If each party entered into the relationship vowing «I will be faithful to you as long as I get something out of it» the marriage would have no permanence.
Maybe, it is a kin to a fear in a Faithful if he or she has the relationship with God or Gods that is correct (religions)... but at least it is a Faith that something is out there so there is not the same level of fear we witness here from some Atheist and the ones that scream the most probably have more fear than the others.
if not for the testimony i saw on the internet on how Dr Obom help people to reunite their ex back i wouldn't have know he is the right person that can help me without delay that is why I am giving my own testimony on how he help me get my ex back after 48 Hours when i contacted him all he out of me is some money to buy the items to cast the spell and my full names and my lover full names and also the picture of both of us i am give his email address out if you need his help in your relationship ([email protected])
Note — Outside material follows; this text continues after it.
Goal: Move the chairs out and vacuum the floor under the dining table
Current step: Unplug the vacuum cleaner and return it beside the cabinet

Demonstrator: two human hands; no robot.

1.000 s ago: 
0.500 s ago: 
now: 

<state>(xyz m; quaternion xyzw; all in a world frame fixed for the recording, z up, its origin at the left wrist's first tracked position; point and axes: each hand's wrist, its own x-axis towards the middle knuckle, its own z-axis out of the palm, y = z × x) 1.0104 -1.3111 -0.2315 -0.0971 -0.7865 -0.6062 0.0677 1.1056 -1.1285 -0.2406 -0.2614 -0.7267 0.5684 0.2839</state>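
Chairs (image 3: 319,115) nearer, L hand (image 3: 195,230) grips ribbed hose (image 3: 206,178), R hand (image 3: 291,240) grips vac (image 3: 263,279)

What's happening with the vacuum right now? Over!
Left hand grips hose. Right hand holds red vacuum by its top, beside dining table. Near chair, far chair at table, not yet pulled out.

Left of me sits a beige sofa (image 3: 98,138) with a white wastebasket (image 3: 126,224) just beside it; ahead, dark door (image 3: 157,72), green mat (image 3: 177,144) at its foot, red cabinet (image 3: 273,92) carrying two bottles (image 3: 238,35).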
When there is this complete unity, singleness, fullness of experiencing in the relationship, then it acquires the «out - of - this - world» quality which therapists have remarked upon, a sort of trance - like feeling in the relationship from which both client and therapist emerge at the end of the hour, as if from a deep well or tunnel.
If God's scandalous relationship with the 12 thugs means anything, then we should expect a variegated spectrum of righteousness and be patient — or repentant — when such sanctification doesn't meet out expectations.
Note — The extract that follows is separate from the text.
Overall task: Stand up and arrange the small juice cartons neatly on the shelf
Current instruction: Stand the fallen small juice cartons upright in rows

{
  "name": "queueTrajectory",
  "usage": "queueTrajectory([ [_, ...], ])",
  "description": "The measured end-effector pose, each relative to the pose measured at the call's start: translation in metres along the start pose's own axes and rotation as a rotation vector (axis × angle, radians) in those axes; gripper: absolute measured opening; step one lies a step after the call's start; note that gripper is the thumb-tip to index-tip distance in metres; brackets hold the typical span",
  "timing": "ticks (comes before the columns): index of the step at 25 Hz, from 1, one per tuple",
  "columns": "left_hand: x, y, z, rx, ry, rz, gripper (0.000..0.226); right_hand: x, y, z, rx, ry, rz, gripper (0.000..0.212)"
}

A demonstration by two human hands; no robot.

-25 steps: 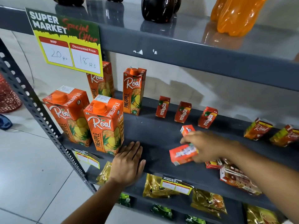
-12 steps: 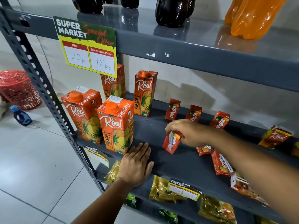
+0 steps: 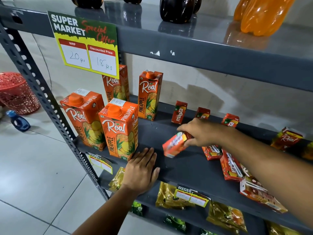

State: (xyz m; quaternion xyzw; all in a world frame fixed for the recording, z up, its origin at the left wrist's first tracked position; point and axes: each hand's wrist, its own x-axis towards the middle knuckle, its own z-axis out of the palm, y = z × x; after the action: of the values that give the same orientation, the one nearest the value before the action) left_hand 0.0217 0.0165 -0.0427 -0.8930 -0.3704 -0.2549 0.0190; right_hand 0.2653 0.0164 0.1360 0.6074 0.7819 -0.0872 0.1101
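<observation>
From the head view we saw a grey metal shelf [image 3: 183, 168] with tall pineapple cartons [image 3: 118, 131] at its left. Our left hand [image 3: 141, 172] lay flat, fingers spread, on the near edge. Our right hand [image 3: 201, 133] pinched a tilted small juice carton [image 3: 174, 145] above mid-shelf; three small cartons [image 3: 179, 112] stood at the far edge, others lay toppled [image 3: 232, 167] at right.

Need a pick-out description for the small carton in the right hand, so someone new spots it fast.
Find the middle shelf, right of the four tall Real pineapple cartons. In front of the back row of upright Maaza cartons, the right hand grips one small orange carton. It alone is off the shelf, tilted in the air; its neighbours stand upright or lie flat.
</observation>
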Motion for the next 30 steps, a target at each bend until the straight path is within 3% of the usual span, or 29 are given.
queueTrajectory([
  [4,0.000,-0.001,0.001,-0.022,0.026,0.016,0.049,0.012,-0.020,0.009,-0.014,0.142,0.178,0.036],
  [7,0.000,0.000,0.001,-0.029,0.011,0.005,0.050,0.025,-0.035,0.032,0.053,-0.046,0.148,0.082],
  [9,-0.001,0.000,0.001,-0.035,0.002,0.000,0.050,0.033,-0.035,0.045,0.068,-0.053,0.183,0.092],
  [13,0.000,0.000,0.000,-0.037,-0.005,-0.001,0.050,0.040,-0.020,0.054,0.193,0.109,0.263,0.077],
  [17,0.000,0.000,-0.001,-0.032,-0.027,-0.008,0.052,0.034,-0.013,0.064,0.484,0.201,0.318,0.059],
  [22,0.000,0.000,-0.002,-0.038,-0.047,-0.014,0.050,0.022,-0.007,0.025,0.519,0.314,0.246,0.056],
  [25,0.000,0.000,-0.002,-0.047,-0.056,-0.020,0.050,0.023,-0.017,0.003,0.347,0.283,0.123,0.044],
  [30,0.002,0.005,-0.008,-0.046,-0.093,-0.045,0.050,0.021,-0.033,0.006,0.297,0.314,0.162,0.042],
])
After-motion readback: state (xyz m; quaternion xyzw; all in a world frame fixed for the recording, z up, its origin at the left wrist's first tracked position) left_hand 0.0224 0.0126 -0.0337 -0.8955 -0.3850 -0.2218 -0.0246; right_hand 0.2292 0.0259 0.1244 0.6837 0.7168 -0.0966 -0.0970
Seventh, if marriages are to be permanent and productive of humane values, marriage partners need to select one another not on the basis of romantic attraction and immediate sexual satisfaction, but out of regard for the long - term potentialities in the relationship for the creation of a worth - full shared life.
Both Sartre and Merleau - Ponty build on Bergsonian along with Husserlian foundations and succeed in answering, to a significant degree the questions surrounding this first concern.77 The second aspect is the metaphysical issue of the concrete relation of the vital and the inert (or being and non-being, if you prefer a traditional vocabulary), including the role of consciousness treated as «a substance spread out through the universe,» to use Merleau - Ponty's description of Bergson.78 In the first aspect we ask what consciousness does and what it experiences or «knows» as a result, while in the second we ask about the relationship between what consciousness is (in relationship to everything else that is) and what that has to do with what it does.79
If we are praying to get some thing or some result for ourselves or others, then absolutely be prepared for disappointment, but when prayer is just an ongoing conversation with the compassionate, understanding deity bubbling out of a growing relationship with the said deity then you don't give a shit about the results because they are no longer the point.
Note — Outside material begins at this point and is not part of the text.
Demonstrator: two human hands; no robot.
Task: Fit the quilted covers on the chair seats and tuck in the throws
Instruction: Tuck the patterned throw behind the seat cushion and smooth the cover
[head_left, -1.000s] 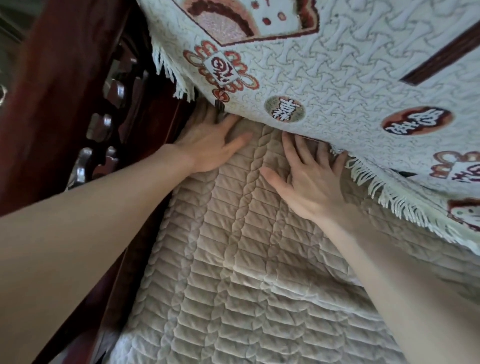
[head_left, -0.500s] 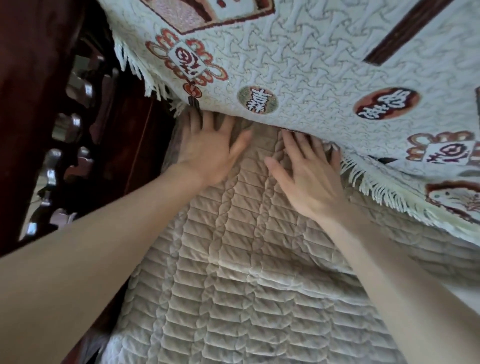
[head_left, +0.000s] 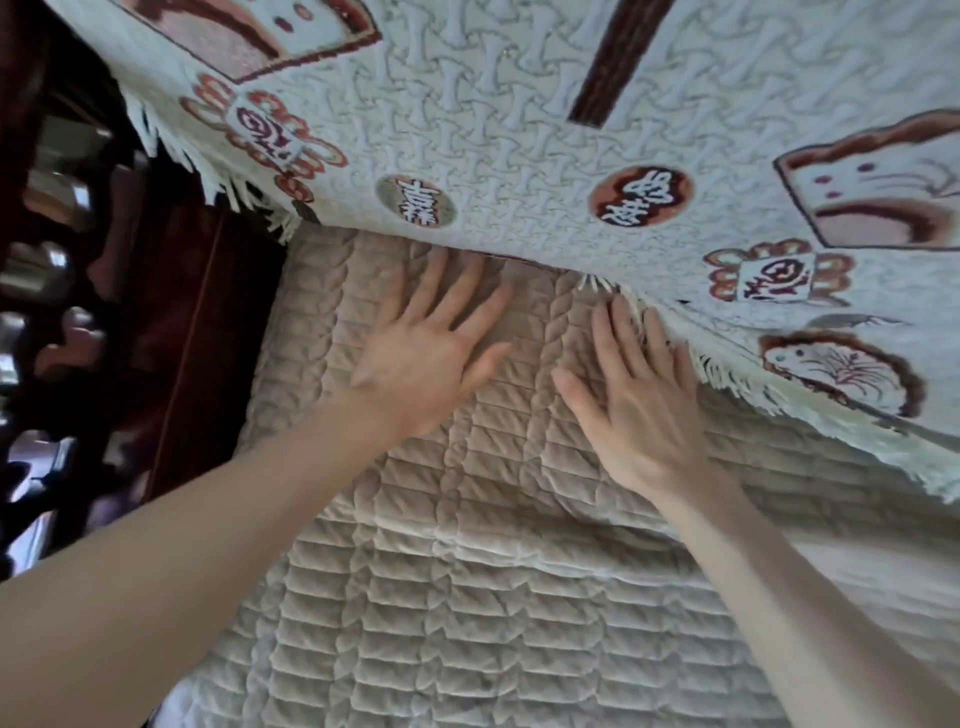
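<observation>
Left hand (head_left: 431, 358): flat, palm down on the cover, with straight, spread fingers and nothing gripped; fingertips right at the throw's lower edge.
Right hand (head_left: 641, 415): likewise flat and palm down on the cover, just beside the left hand, with straight fingers close together and nothing held; fingertips touching the fringe.
Cover (head_left: 441, 597): beige, quilted in rows with braided seams; directly under both palms, spread back toward the forearms and out to either side; slightly wrinkled near the right wrist.
Throw (head_left: 519, 130): cream, woven, with red-brown medallions and characters; beyond the fingertips, hanging over the far part of the cover and overlapping it.
Fringe (head_left: 727, 376): cream tassels along the throw's edge, running from the right fingertips away to the right, lying loose on the cover; more tassels beyond and to the left of the left hand.
Frame (head_left: 171, 338): dark carved wood, left of the left forearm, alongside the cover's edge.
</observation>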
If you leave the RC church - and others for that matter - out of the picture, the relationship between us and JC is much more personal.
As another example, if the relationship between the strengths of the gravitational force and the electromagnetic force were not close to what it is, then the cosmos would not harbor any stars that explode and spew out life - supporting chemical elements into space or any other stars that form planets.
But if you decided to leave, of if you get thrown out, you have not lost the relationship, but you have lost the fellowship.
If we allow arrogance and pride to cause us to cling stubbornly to the way we are used to doing things, not only will we never take part in the relationships we say we desire but also we will miss out on every one of the glorious gifts that could be available to us.
When we are enjoined to be still and know that God is God, the presupposition is not that stillness is good and speech is bad — but rather that God is prior to man and all God - man relationships are out of joint if that is not acknowledged.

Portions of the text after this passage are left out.